The Iraq Constitutional Review Committee (CRC) just submitted its final report to Parliament – over two and half years after it began its constitutionally mandated comprehensive review, the report comes in at 65 pages (in English) and represents dozens of amendments to the 2005 Constitution.
The report contains a number of important substantive recommendations that should enjoy widespread support. The report fleshes out the form and character of Iraq’s second chamber of Parliament, the Federation Council; addresses the paralysis regularly faced by the Council of Representatives by reducing the quorum requirement to a third (but retains the absolute majority threshold for decisions); seeks to provide greater status to the Council of Ministers, as opposed to the Prime Minister alone, by making the Council the “supreme executive and administrative branch” and charging it with “develop[ing] the strategies and policies of the country and overs[ing] the implementation of laws and regulations and manag[ing] the work of the government and its institutions;” provides greater clarity on the relationship between independent commissions and other organs of state; and contains a proposal to retain the current Presidency Council (a three-person office) until such time as the Federation Council is constituted (currently, the Presidency Council, considered by many to be the body best suited for resolving sectarian and ethnic disputes, is set to expire at the end of this legislative term and be replaced by a single President).
On the controversial matter of personal status (family law), the report provides that Iraqis “shall have the right to commit to the provisions of his religion and sect in his personal status and the personal status law shall ensure its regulating.” (Please excuse the rough translation). While in Baghdad a senior member of the CRC informed me that by explicitly mentioning the “personal status law,” the revised language is intended to alleviate concerns that the current Constitution allows Islamic law to override the existing secular code. Personally, I don’t see it. It might be the translation, but women’s rights leaders in Baghdad expressed to me great frustration that the revised text does nothing to protect women from what they perceive as inequality under some aspects of Islamic personal status law.
On citizenship the report takes a step backwards. Whereas the current Constitution makes clear that anyone born to an Iraqi father or mother is an Iraqi citizen the report replaces the “or” with an “and” — children born to one Iraqi parent are citizens only in accordance with future regulations.
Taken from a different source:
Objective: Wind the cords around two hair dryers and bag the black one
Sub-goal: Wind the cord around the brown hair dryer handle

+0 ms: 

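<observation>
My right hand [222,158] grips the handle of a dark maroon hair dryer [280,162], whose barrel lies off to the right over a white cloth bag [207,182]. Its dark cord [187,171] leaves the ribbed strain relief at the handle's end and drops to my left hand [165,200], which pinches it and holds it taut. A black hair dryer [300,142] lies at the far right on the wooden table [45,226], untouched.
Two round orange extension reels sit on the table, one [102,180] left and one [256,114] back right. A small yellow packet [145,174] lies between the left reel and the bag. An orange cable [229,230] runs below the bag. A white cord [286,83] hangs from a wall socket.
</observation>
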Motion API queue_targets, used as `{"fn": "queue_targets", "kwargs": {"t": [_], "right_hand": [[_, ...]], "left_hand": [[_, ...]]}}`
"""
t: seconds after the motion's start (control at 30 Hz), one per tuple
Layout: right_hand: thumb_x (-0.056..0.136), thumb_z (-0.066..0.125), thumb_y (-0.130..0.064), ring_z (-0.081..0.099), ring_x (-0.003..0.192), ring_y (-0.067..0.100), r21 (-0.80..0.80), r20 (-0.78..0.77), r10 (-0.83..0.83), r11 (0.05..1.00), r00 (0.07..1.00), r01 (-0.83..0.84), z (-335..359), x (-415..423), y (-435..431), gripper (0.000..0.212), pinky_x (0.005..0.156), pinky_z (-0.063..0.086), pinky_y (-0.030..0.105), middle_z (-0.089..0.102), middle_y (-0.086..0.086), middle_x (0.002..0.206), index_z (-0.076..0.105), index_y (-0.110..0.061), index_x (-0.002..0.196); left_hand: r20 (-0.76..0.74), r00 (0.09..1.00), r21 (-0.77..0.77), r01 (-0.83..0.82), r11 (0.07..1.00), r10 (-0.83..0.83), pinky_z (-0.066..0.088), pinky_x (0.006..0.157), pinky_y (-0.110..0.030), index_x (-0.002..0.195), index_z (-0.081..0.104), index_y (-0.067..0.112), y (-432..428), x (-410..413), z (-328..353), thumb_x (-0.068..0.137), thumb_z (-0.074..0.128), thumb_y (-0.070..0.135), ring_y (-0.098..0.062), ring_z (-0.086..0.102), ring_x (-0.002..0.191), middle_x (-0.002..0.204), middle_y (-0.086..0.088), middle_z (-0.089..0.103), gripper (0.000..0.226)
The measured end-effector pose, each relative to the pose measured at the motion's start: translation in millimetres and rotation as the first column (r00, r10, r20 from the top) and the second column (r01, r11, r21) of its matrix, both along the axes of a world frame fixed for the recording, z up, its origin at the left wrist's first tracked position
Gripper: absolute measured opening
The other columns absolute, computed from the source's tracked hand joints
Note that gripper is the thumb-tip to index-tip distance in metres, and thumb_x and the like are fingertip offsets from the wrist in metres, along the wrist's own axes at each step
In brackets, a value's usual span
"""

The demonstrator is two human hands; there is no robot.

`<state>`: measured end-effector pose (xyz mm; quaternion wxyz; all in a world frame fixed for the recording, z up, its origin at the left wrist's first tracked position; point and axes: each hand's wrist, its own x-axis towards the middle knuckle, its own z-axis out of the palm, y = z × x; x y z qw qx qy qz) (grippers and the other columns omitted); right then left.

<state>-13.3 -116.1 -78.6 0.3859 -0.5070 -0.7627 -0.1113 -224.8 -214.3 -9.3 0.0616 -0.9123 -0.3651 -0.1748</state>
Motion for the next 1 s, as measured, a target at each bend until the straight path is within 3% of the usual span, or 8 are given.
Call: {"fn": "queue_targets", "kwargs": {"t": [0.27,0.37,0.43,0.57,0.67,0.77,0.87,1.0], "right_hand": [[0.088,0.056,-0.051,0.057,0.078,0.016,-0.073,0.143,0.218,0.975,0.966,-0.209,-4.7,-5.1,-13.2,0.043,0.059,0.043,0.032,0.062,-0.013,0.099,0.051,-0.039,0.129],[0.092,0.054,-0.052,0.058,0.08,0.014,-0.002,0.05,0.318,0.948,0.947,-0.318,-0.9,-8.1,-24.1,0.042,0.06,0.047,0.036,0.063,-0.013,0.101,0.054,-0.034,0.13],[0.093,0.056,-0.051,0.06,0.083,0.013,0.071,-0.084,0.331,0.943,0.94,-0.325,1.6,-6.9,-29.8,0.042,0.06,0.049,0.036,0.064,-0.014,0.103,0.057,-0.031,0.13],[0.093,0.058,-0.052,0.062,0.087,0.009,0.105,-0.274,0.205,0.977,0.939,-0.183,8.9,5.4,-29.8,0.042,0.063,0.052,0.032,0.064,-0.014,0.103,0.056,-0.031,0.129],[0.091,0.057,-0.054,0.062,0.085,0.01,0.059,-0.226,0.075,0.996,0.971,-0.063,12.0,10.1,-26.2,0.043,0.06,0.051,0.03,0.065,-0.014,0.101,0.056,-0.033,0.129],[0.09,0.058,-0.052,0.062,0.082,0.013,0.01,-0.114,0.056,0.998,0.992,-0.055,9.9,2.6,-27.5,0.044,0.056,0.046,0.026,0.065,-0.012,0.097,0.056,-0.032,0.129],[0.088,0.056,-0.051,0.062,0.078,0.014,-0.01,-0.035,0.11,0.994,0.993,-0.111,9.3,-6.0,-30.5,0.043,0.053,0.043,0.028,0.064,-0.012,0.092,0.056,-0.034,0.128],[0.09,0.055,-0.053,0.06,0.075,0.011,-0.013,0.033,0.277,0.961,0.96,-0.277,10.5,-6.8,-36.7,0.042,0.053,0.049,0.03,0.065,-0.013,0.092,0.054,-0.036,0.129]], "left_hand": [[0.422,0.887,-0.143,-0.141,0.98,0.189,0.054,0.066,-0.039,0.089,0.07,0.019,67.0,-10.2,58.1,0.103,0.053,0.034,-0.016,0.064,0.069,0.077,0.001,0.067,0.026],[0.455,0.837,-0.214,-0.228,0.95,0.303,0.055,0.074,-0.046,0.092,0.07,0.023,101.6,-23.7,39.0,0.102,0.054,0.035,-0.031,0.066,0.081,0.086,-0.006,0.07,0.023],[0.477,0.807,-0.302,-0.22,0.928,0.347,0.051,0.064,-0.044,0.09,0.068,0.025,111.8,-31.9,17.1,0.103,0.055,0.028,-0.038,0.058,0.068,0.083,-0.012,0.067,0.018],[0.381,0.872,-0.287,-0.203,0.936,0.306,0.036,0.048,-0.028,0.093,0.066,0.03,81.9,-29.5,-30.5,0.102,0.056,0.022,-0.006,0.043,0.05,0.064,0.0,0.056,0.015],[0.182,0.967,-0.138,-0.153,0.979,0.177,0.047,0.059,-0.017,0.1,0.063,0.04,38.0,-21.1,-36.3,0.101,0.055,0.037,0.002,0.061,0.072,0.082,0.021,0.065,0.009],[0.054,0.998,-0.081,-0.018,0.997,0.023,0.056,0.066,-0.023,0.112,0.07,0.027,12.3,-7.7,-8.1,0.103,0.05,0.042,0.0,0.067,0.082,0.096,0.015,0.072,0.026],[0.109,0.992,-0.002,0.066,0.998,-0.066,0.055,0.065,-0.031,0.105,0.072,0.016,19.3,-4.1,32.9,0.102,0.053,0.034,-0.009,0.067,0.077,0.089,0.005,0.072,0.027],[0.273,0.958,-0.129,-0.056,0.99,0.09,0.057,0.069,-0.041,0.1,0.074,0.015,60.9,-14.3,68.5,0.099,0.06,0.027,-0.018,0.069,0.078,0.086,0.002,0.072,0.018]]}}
But the real consequence of the document is in its treatment of the provisions concerning the relationship between the central and regional governments. The report adds several competencies to the exclusive and shared powers of the federal government and makes federal law supreme with regard to the critical matters of oil, natural gas, water, customs, and ports. It also makes the federal government responsible for collecting all oil and gas revenue (and then charges it with automatically and transparently distributing it proportionally among the provinces and regions), and removes the present/future distinction with regard to management of oil and gas reserves — the federal government “together” with the relevant regions and provinces would now manage all reserves. It also makes explicit the federal government’s right to use the military to maintain order and security within a region’s boundaries. And finally, the report clarifies that legislation called for in the Constitution is federal legislation.
These alterations to the balance of power between the central and regional governments are sure to provoke the Kurdistan Regional Government. In fact, the KRG already rejected most of these proposals when they were first presented in May 2007 as part of the CRC’s interim report. Over two years later the proposed amendments show no signs of compromise and have actually been revised in ways to further anger the Kurds (the interim report did not have a provision on the use of armed forces in the region).
The “half full” observation is the extent to which Shia and Sunni interests aligned during the constitutional review. Indeed, one would be hard pressed to find areas where the two do not share a common vision of the state. Unfortunately, this was the case in May 2007 as well. So instead of trumpeting the synergies between Sunni and Shia, one must read the CRC’s report with regret that the last two years were not used to bridge the gap between Arabs and Kurds.
While it is not known when (if) the Council of Representatives will consider the CRC’s final report (most predict it will not occur until after the national elections scheduled for 2010) it is certain that Kurdish politicians will attempt to block the amendments in parliament and if they fail there will call upon their residents of the Kurdistan region to reject them at referendum (a rejection by the three predominantly Kurdish provinces would alone be sufficient to prevent their passage). Such a rejection of the controversial amendments would mean a rejection of the uncontroversial ones as well. In other words, two and half years of constitutional revision will amount to nothing unless Iraq’s political leaders seriously take up the matters in the CRC’s report that go to the heart of the federal character of Iraq.